Really, not broadcasting the SSID would even be enough to prevent most people.

[SpartanBlockhead]

My dad made our SSID "FBI Surveillance" xD

That will totally deter people!

[fm87]

SpartanBlockhead, on 11 January 2013 - 12:18 AM, said:

My dad made our SSID "FBI Surveillance" xD

That will totally deter people!

I've had mine as "FBI Surveillance Van #something" for about a year. Neighbors changed theirs to some interesting things.

Girlfriend decided to name hers "Best Korean Labor Party Camp 22".

[BKrenz]

fm87, on 11 January 2013 - 12:27 AM, said:

I've had mine as "FBI Surveillance Van #something" for about a year. Neighbors changed theirs to some interesting things.

Girlfriend decided to name hers "Best Korean Labor Party Camp 22".

I've debated making my password youshallnotpass for teh lulz.

[SpartanBlockhead]

BKrenz, on 11 January 2013 - 12:28 AM, said:

I've debated making my password youshallnotpass for teh lulz.

It's so obvious that nobody will think to guess it

[SteevyT]

SpartanBlockhead, on 11 January 2013 - 12:33 AM, said:

It's so obvious that nobody will think to guess it

I'm surprised "password" hasn't hit that point yet.

[cookiesui]

SteevyT, on 11 January 2013 - 12:38 AM, said:

I'm surprised "password" hasn't hit that point yet.

"password" is usually at the top of most word-lists, so using that as your password will guarantee your Wi-Fi being broken into, insofar as people are interested in doing that in the first place (which they probably aren't).

[SteevyT]

cookiesui, on 11 January 2013 - 05:35 AM, said:

"password" is usually at the top of most word-lists, so using that as your password will guarantee your Wi-Fi being broken into, insofar as people are interested in doing that in the first place (which they probably aren't).

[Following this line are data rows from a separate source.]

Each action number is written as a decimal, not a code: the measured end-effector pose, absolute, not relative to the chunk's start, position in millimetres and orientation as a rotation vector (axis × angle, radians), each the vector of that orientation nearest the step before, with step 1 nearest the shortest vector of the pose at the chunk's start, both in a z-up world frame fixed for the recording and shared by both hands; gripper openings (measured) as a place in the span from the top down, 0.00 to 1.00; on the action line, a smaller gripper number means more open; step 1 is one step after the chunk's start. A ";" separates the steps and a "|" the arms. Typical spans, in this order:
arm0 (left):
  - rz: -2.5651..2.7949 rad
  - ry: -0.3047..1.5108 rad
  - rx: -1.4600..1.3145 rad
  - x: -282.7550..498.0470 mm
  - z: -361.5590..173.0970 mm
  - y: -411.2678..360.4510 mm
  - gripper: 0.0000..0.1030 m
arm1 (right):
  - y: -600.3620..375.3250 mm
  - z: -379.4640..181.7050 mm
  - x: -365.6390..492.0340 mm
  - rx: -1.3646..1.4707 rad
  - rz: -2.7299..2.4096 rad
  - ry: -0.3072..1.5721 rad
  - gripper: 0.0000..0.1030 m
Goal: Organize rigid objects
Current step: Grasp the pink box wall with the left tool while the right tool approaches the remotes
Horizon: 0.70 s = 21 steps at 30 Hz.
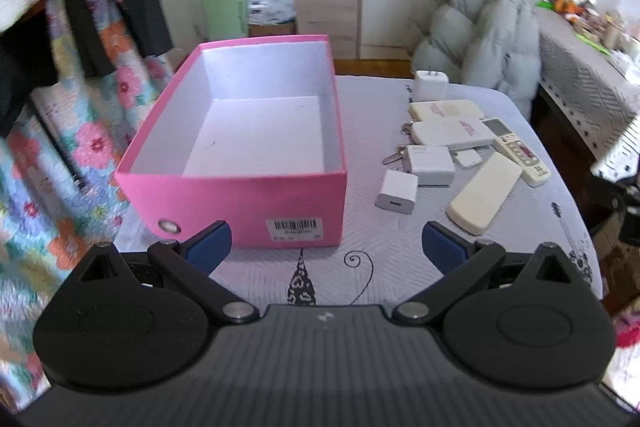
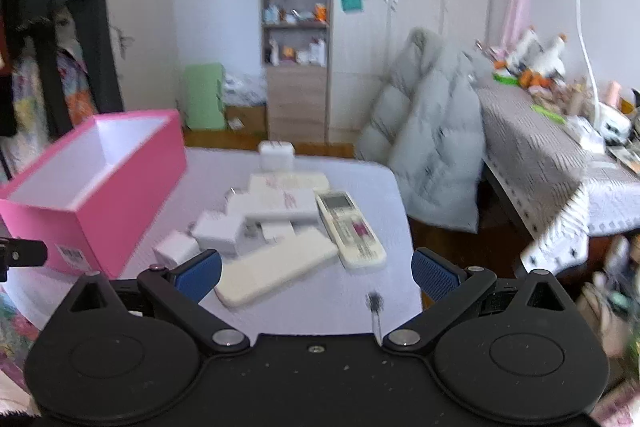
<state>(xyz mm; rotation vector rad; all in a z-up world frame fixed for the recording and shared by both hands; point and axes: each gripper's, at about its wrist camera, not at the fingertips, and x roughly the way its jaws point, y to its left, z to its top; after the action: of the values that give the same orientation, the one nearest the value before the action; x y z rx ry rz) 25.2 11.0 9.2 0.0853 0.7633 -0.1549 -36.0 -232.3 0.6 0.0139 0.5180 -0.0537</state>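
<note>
Both the left gripper [image 1: 326, 247] and right gripper [image 2: 316, 273] hang spread and empty — the cream remote [image 2: 276, 269] looks light, stiff, slick — best pinched across its narrow sides.

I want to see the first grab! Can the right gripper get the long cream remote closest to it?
Probably yes. The right gripper is open, and the cream remote lies flat just ahead, on top of the pile with nothing covering it.

Matt pink cardboard box [image 1: 240, 163], quilted cloth table cover [image 1: 400, 247], glossy plastic chargers [image 1: 396, 191]
</note>
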 end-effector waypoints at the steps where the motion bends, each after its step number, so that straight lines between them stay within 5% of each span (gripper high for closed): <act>1: -0.177 0.768 0.105 29.9 14.3 13.9 0.00 | -233.4 0.7 -36.2 0.009 -0.024 0.477 0.00; 11: -0.094 0.688 0.227 62.0 72.1 61.0 0.03 | -251.0 18.4 14.8 0.084 0.126 0.547 0.00; 21: -0.044 0.758 0.188 119.7 66.8 119.5 0.13 | -254.7 11.2 58.0 0.035 0.090 0.614 0.00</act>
<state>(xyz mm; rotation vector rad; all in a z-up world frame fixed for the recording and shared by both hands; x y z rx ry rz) 119.7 119.5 66.8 0.1882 0.7581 -0.0438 58.0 -254.7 11.2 0.0346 0.6141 0.0901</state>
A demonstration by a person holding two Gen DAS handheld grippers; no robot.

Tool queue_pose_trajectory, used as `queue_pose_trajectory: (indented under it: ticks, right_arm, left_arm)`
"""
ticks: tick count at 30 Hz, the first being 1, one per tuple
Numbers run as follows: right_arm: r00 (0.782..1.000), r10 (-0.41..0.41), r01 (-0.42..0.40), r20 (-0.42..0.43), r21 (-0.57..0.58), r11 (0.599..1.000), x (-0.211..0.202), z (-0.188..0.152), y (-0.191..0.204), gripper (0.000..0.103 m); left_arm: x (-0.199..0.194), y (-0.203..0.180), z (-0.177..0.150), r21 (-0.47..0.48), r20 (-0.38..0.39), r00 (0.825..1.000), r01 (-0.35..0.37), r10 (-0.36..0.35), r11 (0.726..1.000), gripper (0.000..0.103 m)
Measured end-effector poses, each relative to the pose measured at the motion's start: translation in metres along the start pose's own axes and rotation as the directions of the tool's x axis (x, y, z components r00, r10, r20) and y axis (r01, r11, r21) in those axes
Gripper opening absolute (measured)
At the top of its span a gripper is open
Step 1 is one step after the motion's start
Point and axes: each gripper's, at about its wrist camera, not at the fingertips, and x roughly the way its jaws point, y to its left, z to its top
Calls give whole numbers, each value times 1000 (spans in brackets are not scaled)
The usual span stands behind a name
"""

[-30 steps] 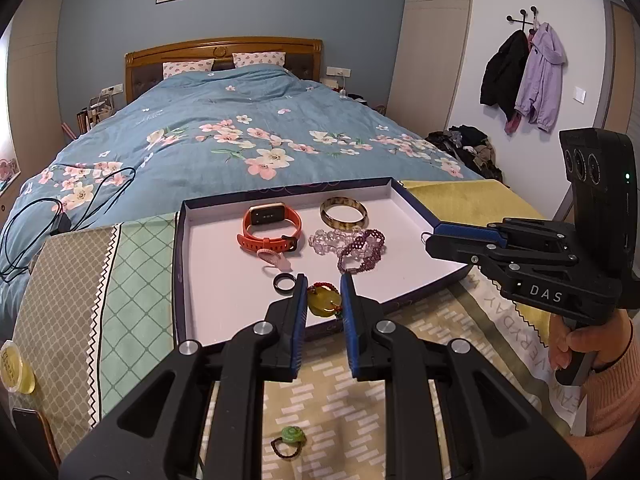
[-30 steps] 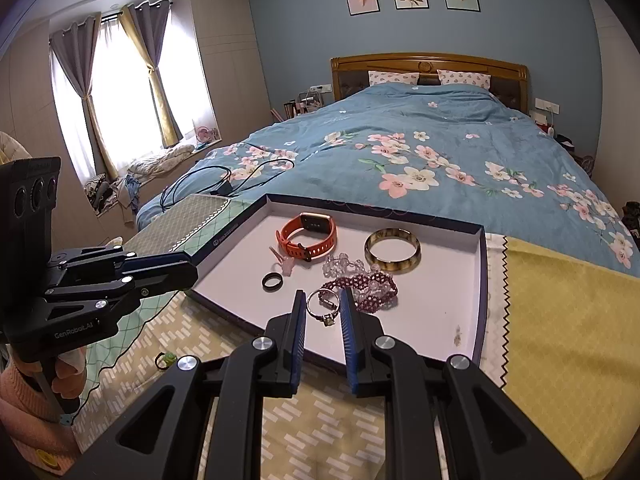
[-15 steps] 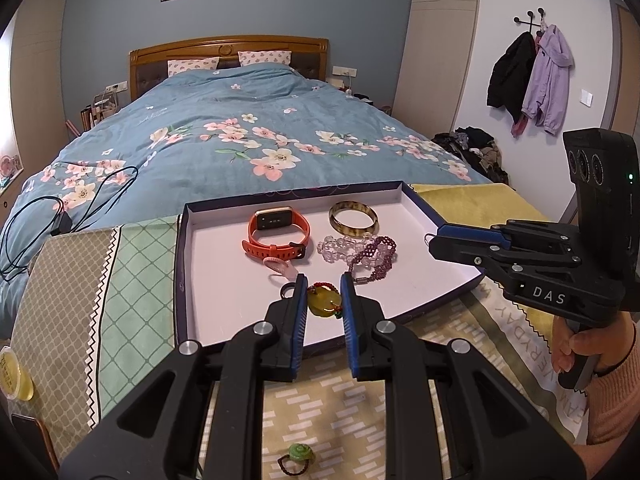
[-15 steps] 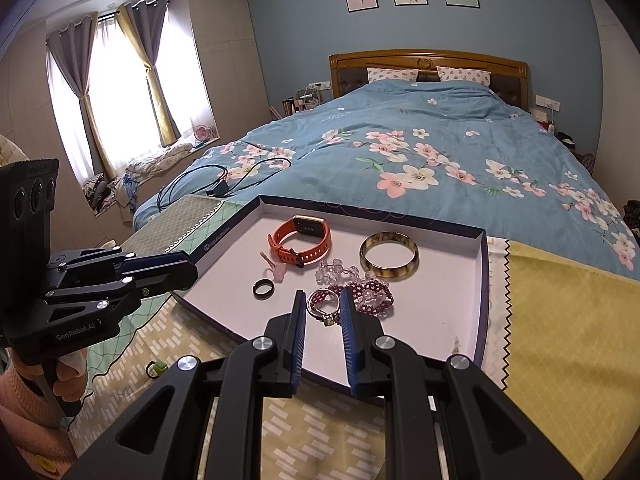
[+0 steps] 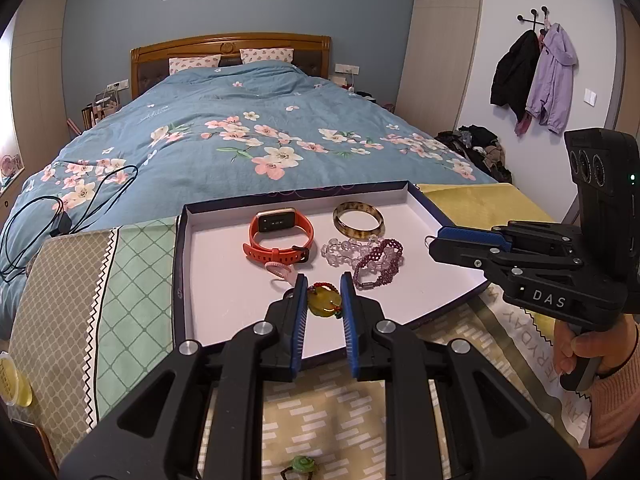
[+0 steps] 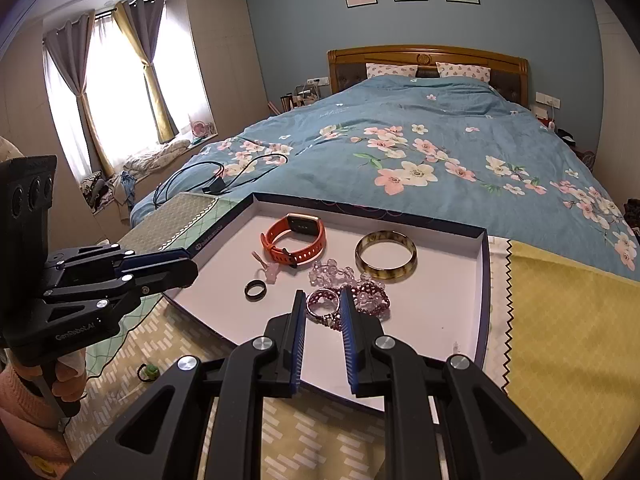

I know that, there is a reason none of my passwords are password.  (or 12345)

Spoiler:

I'm just surprised that people haven't started realizing it sucks as a password (which then means people would stop checking for it, which would make it a decent password)

[Trippledot]

password or <blank> is the default password for many routers IIRC.
I would not suggest using it and i would suggest ALWAYS setting your own password.

[fm87]

Trippledot, on 11 January 2013 - 06:35 AM, said:

password or <blank> is the default password for many routers IIRC.
I would not suggest using it and i would suggest ALWAYS setting your own password.

"Admin", "user", "owner", "root", and "0000" are also acceptable for both password, and username input.

[SeaWry]

fm87, on 11 January 2013 - 06:37 AM, said:

"Admin", "user", "owner", "root", and "0000" are also acceptable for both password, and username input.

You also forgot the serial number is also used as the password "as well username sometimes". I know centurylink does this for their new modems. The serial number is the default password, username is admin iirc, or something else.

[fm87]

SeaWry, on 11 January 2013 - 06:44 AM, said:

You also forgot the serial number is also used as the password "as well username sometimes". I know centurylink does this for their new modems. The serial number is the default password, username is admin iirc, or something else.

Yup. Some DSL routers broadcast their SSID as the serial number, which is also the password.